The school buildings rivalled in accommodation and completeness those of the schools in large British cities. The educational and industrial methods initiated at Lovedale were widely adopted by other missionary bodies.

Lovedale later became a branch of the work of the United Free Church of Scotland, becoming part of the Church of Scotland in 1929 (when the United Free Church united with the Church of Scotland). It was closed in the 1950s under the Bantu Education Act. The last ordained Principal of Lovedale was the Reverend R. H. W. Shepherd, who became Moderator of the General Assembly of the Church of Scotland in 1959.

Missionary control of the college at Lovedale ended in 1955, passing to the state through the Bantu Education Act of 1952. The Lovedale Bible School continued as a separate Christian institution. Lovedale Press, in Alice (Dikeni), continues to publish religious and educational material in several languages.

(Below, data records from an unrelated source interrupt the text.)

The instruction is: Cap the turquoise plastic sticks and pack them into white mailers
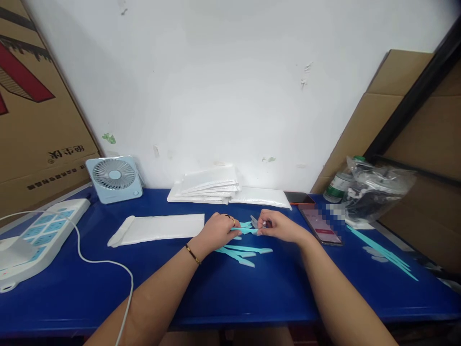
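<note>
My left hand (216,232) is closed on the handle of a turquoise eyebrow razor (248,230), held level just above the blue table. At the razor's other end, my right hand (276,225) pinches the blade tip, where a clear cap seems to be; the fingertips partly hide it. Several more turquoise razors (239,252) lie fanned out below my left hand. Translucent blade caps (254,221) show behind the right fingers, beside another turquoise piece. To the left of my left hand lies a white padded sleeve (162,227).
White packets (209,185) are stacked against the wall. A blue fan (115,178) and a power strip (54,235) with a white cable stand left. Rightward are a phone (320,225), a bottle (337,187), a plastic bag (374,187) and more turquoise razors (383,252).
</note>
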Available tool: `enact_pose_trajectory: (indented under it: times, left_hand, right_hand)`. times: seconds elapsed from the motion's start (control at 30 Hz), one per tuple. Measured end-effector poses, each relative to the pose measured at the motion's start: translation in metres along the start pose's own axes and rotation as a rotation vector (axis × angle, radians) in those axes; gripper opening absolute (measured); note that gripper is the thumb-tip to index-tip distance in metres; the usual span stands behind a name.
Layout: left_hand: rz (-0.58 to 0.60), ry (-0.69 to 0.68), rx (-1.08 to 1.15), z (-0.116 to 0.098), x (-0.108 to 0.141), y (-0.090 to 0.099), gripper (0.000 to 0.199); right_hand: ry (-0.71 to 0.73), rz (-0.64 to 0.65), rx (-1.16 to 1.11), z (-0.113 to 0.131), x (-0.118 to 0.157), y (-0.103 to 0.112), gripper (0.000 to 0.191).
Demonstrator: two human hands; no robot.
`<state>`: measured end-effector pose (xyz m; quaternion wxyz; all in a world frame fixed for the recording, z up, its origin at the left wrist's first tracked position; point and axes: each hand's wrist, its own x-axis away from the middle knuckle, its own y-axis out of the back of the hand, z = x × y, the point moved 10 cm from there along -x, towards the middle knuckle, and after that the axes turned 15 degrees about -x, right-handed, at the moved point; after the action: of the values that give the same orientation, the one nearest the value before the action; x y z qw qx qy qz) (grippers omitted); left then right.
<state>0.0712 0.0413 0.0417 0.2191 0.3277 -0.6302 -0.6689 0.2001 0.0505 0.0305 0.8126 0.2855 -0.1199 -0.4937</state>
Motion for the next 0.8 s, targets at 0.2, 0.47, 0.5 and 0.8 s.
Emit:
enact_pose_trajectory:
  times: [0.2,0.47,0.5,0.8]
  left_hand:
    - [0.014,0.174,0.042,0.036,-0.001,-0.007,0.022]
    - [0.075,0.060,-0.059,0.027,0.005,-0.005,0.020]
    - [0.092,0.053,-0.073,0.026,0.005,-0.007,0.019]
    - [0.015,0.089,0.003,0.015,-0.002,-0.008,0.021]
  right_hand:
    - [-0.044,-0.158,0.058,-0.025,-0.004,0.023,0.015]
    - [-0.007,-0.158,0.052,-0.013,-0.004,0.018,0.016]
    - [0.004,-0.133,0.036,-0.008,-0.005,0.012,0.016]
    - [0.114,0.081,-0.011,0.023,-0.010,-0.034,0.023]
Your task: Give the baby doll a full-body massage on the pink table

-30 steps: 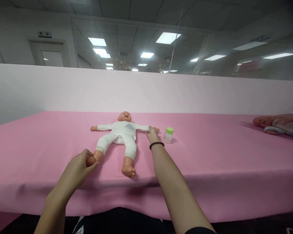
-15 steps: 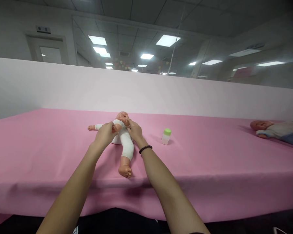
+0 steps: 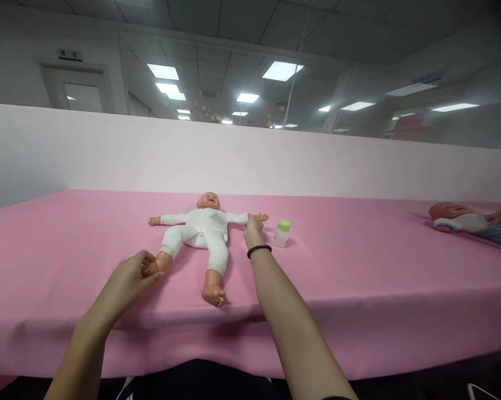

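- A baby doll in a white suit lies on its back on the pink-covered table, limbs spread.
- The left hand has its fingers curled, gripping the doll's foot on the left of the view.
- The right hand, wearing a black beaded bracelet, has its fingers closed on the doll's wrist.
- A green-capped bottle stands near that hand.
- A second doll lies at the far right.
- The sign above the doorway is too small to read.
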Action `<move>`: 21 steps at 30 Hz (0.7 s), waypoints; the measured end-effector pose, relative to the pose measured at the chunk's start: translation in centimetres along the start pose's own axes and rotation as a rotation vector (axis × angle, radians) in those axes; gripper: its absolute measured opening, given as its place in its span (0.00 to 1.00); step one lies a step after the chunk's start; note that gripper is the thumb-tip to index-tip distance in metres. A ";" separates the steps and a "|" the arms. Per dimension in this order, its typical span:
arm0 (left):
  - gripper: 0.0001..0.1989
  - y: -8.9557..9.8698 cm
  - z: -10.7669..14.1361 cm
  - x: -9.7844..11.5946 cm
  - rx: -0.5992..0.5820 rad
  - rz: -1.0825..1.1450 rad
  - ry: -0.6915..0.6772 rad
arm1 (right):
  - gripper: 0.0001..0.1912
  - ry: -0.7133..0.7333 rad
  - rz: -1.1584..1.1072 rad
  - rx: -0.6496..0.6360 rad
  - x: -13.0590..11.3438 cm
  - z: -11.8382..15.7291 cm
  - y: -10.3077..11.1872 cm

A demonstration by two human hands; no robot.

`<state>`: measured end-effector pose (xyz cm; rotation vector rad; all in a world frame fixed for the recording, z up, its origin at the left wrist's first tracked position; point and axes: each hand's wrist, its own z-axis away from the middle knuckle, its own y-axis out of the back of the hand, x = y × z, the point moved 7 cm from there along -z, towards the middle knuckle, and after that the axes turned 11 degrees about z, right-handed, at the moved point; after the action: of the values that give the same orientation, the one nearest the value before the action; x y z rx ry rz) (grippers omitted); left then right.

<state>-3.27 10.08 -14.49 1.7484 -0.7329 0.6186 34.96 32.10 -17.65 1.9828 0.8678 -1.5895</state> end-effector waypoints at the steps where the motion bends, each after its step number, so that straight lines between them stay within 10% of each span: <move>1: 0.16 0.2 -1.0 0.9 0.021 0.010 -0.029 | 0.26 -0.020 0.013 0.013 -0.4 0.4 -0.1; 5: 0.11 0.5 -5.8 6.0 0.127 0.004 -0.153 | 0.25 0.112 0.169 -0.035 -4.0 2.8 -1.1; 12: 0.08 -4.0 -10.4 10.1 0.042 -0.137 -0.168 | 0.23 0.903 0.558 -0.551 -8.6 9.6 -4.8; 21: 0.14 0.3 0.0 3.3 0.084 -0.005 -0.036 | 0.24 0.058 0.062 -0.012 -2.5 1.9 -0.2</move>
<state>-1.27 9.40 -11.89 1.8424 -0.7369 0.6237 33.21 30.47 -15.64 2.0368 0.8275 -1.4960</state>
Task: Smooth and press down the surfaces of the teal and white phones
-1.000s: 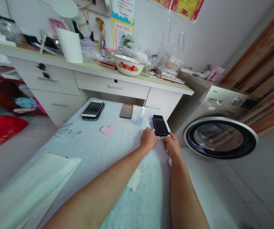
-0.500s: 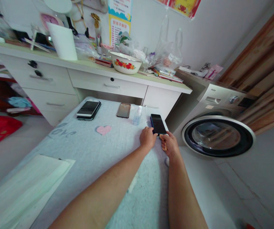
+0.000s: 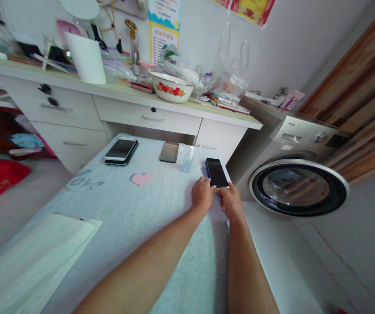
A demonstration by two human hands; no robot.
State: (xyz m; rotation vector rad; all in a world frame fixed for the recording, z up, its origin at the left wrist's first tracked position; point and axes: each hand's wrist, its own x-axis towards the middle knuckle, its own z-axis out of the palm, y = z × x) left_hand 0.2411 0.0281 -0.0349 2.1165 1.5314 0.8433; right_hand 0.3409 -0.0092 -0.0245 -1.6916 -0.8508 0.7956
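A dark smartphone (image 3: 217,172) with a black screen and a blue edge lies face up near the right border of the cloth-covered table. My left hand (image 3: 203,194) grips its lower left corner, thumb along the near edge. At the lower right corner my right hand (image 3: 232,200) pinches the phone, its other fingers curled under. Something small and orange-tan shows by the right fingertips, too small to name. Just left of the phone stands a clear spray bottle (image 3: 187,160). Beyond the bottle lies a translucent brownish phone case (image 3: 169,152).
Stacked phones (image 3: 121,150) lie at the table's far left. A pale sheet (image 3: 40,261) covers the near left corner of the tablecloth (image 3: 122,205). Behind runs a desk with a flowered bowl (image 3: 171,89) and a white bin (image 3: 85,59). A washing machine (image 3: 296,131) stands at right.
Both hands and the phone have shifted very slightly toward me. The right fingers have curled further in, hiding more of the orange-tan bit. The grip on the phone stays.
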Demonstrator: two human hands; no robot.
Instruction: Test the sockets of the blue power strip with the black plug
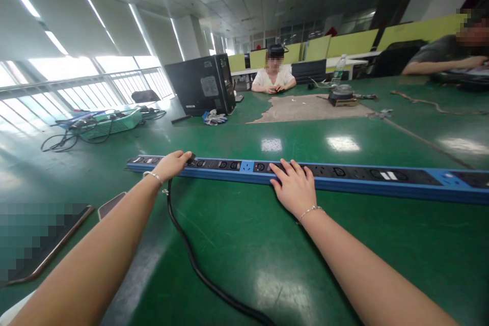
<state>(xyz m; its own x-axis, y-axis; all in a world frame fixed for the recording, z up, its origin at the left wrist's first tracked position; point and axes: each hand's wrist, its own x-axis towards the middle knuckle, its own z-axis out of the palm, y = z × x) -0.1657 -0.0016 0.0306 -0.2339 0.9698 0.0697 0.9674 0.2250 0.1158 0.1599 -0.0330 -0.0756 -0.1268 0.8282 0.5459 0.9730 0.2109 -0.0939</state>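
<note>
Power strip (332, 183) lies lengthwise across the green bench (214, 137), roughly along its far edge, its left end well in from the bench's left edge and its right end running out of view. The left hand (172, 165) grasps a black plug (191, 158) at the top face, toward the strip's left end; whether the plug is seated cannot be told. A black cable (190, 253), seemingly that plug's own, drops from beneath the left hand and curves toward the bench's near side. The right hand (296, 188) grips nothing: its fingers lie spread over the strip's top.

To do this well, I would press down with the right hand so the strip cannot slide or tip, move the plug square to the top face without rocking it, and leave slack in the cable so its weight does not pull sideways.
</note>
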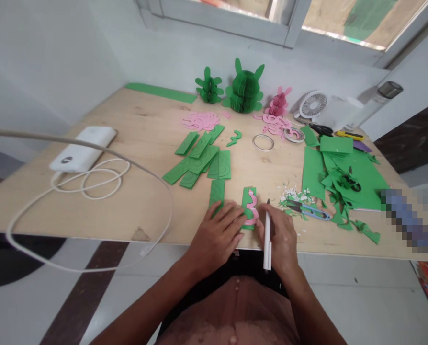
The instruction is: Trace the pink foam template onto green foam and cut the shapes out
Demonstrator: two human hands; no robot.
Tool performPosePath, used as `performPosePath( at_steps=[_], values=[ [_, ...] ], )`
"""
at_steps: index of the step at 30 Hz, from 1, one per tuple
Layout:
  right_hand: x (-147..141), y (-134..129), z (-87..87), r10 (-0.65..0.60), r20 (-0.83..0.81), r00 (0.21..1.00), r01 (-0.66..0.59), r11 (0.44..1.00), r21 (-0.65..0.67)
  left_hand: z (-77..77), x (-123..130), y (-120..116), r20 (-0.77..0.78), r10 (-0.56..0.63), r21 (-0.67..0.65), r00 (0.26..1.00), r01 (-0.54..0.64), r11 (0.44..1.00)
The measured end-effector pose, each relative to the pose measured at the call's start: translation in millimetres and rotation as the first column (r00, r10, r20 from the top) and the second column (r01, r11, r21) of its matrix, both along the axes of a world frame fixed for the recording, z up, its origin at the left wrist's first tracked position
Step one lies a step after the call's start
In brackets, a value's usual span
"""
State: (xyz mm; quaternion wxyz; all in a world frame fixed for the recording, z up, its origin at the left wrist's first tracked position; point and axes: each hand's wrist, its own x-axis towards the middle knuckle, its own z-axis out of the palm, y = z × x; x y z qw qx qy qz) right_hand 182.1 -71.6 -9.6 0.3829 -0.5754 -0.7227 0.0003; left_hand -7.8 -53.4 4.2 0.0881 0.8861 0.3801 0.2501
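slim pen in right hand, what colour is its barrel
The slim pen has a white barrel, head view.

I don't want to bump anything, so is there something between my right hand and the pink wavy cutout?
Nothing visible: your right hand, holding the white pen, is right beside the pink wavy cutout, which lies on a green paper strip.

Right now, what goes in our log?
left hand: at green strip | right hand: holding white pen | pink cutout: on strip

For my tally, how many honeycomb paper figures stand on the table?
3, near the wall: a small green figure, a large green figure right of it, and a pink figure left of the white fan.
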Motion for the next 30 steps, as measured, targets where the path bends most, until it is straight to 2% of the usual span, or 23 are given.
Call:
performPosePath(
  at_steps=[4, 10, 30],
  values=[
    [4.4, 0.0, 3.7, 0.143, 0.070, 0.987, -0.138, 0.987, -0.080, 2.4, -1.9, 7.4, -0.046, 0.000, 0.005, 0.999, 0.000, 1.000],
    [1.8, 2.9, 6.4, 0.238, 0.140, 0.961, -0.220, 0.967, -0.131, -0.9, -2.0, 12.0, -0.055, -0.019, -0.006, 0.998, 0.019, 1.000],
    [-0.1, 8.0, 6.0, 0.258, 0.161, 0.953, -0.228, 0.956, -0.185, -0.2, -4.4, 12.3, -0.010, -0.010, -0.038, 1.000, 0.009, 0.999]
  ],
)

The Ciskei Government closed the college in 1979 but later re-opened it. The campus at Alice (Raymond Mhlaba Local Municipality) continues today with an emphasis on agriculture.

== Notable alumni ==

- Thabo Mvuyelwa Mbeki
- Walter Rubusana
- Steve Biko
- Chris Hani
- William Wellington Gqoba
- Ellen Kuzwayo
- William Koyi missionary to Malawi
- Z. K. Mathews
- Samuel Edward Krune Mqhayi
- Govan Mbeki
- Gladys Mgudlandlu
- Charles Nqakula
- Sam Nolutshungu
- Enoch Sontonga
- King Sobhuza II
- Kgosi Bathoen II
- Tiyo Soga
- Walter Stanford
- Michael Mosoeu Moerane

==Notable staff==
- Rev Dr James Stewart
- George McCall Theal
- Milner Langa Kabane, who later became principal
- 'Masechele Caroline Ntseliseng Khaketla
- Rev David Duncan Stormont missionary here from 1891

== Other ==
Lovedale is also the name of a house on the island of Iona in Scotland. It is believed that a previous resident of the house had South African links, which explains the naming of the house in an area where Gaelic house names predominate.